YOUR INSTRUCTIONS:
Copy each line of the following material that has the string "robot".

SOURCE DATA START

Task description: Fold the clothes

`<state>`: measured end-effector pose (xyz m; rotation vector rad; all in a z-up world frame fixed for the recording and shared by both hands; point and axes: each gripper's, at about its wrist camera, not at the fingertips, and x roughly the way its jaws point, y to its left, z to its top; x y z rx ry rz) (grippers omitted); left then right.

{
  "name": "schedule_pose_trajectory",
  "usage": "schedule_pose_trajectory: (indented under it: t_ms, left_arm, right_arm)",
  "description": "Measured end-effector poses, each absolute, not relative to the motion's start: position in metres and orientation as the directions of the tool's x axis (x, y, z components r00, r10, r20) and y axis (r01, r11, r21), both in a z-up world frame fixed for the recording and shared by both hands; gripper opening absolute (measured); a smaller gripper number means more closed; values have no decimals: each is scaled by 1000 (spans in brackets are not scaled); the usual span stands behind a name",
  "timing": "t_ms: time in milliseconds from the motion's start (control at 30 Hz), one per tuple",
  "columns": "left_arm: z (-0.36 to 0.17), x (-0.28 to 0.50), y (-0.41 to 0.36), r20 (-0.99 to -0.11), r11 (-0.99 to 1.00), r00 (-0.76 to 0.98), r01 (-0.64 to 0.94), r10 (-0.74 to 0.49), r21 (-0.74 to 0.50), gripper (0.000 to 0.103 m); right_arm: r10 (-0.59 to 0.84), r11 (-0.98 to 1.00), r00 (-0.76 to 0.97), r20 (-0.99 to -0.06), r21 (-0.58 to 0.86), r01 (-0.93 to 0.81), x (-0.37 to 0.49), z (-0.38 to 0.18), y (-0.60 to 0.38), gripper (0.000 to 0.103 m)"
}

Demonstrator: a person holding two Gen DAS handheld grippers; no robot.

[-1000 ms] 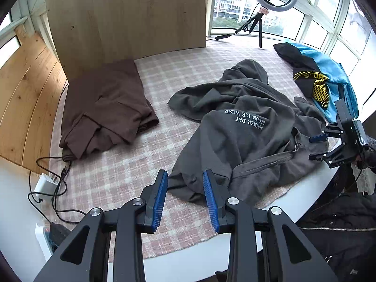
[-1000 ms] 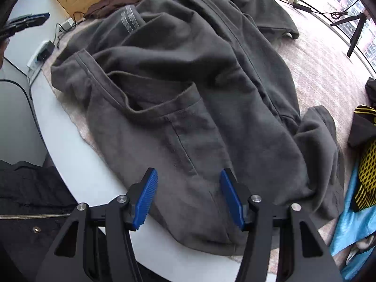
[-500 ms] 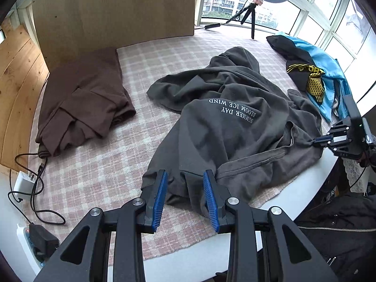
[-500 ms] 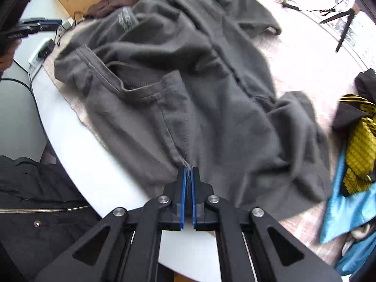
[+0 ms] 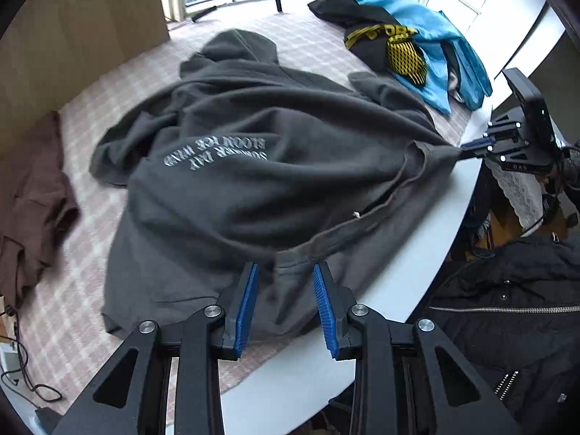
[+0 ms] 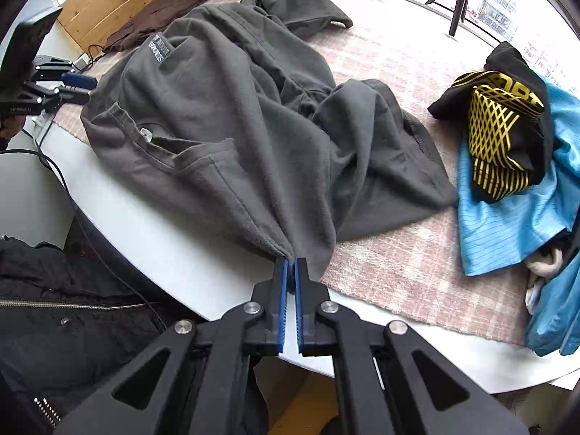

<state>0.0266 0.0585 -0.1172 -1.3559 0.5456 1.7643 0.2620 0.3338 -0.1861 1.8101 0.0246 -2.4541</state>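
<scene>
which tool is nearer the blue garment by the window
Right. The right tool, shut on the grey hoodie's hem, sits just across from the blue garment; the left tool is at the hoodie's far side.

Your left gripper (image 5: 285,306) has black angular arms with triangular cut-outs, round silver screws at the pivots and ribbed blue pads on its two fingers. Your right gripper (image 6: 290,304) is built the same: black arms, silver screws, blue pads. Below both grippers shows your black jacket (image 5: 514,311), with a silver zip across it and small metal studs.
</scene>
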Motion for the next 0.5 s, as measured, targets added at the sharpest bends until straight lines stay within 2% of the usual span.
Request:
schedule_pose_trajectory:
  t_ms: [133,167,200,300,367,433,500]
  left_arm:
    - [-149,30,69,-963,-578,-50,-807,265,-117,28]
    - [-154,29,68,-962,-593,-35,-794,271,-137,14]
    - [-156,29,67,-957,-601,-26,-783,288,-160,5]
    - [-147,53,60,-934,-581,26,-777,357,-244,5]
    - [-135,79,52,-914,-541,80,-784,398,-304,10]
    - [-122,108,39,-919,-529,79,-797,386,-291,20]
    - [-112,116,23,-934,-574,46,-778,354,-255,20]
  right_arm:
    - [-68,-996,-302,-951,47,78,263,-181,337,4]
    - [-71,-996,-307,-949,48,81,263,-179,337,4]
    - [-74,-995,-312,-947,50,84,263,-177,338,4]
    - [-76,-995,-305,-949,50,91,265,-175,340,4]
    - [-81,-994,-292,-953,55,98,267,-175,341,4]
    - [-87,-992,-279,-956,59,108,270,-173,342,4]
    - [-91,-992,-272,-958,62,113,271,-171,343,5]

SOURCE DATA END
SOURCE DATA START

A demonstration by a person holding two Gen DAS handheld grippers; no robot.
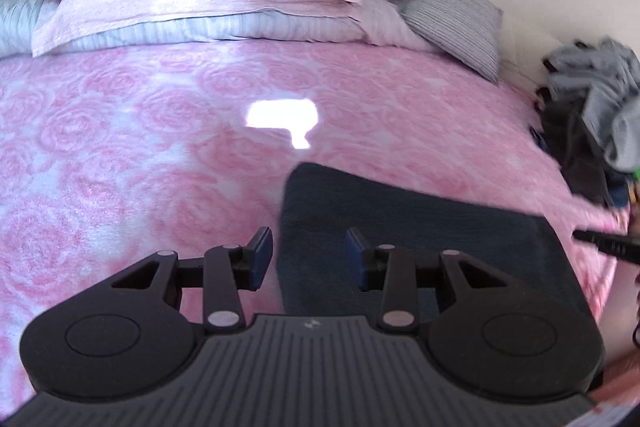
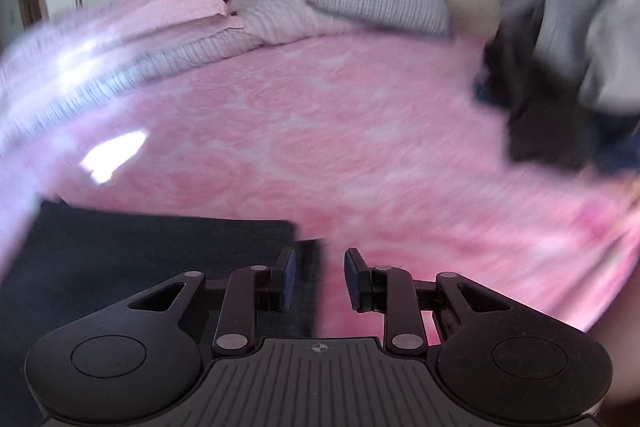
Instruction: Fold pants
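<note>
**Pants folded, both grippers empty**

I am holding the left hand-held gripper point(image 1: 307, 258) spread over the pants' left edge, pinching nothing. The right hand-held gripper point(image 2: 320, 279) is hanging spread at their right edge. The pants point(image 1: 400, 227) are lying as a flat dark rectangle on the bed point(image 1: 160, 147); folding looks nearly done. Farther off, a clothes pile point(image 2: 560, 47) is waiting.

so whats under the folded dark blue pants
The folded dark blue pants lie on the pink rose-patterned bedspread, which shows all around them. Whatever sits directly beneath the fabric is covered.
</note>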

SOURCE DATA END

TASK ANSWER:
Demonstrator: a person holding two Gen DAS handheld grippers; no robot.
A demonstration by a person holding two Gen DAS handheld grippers; no robot.

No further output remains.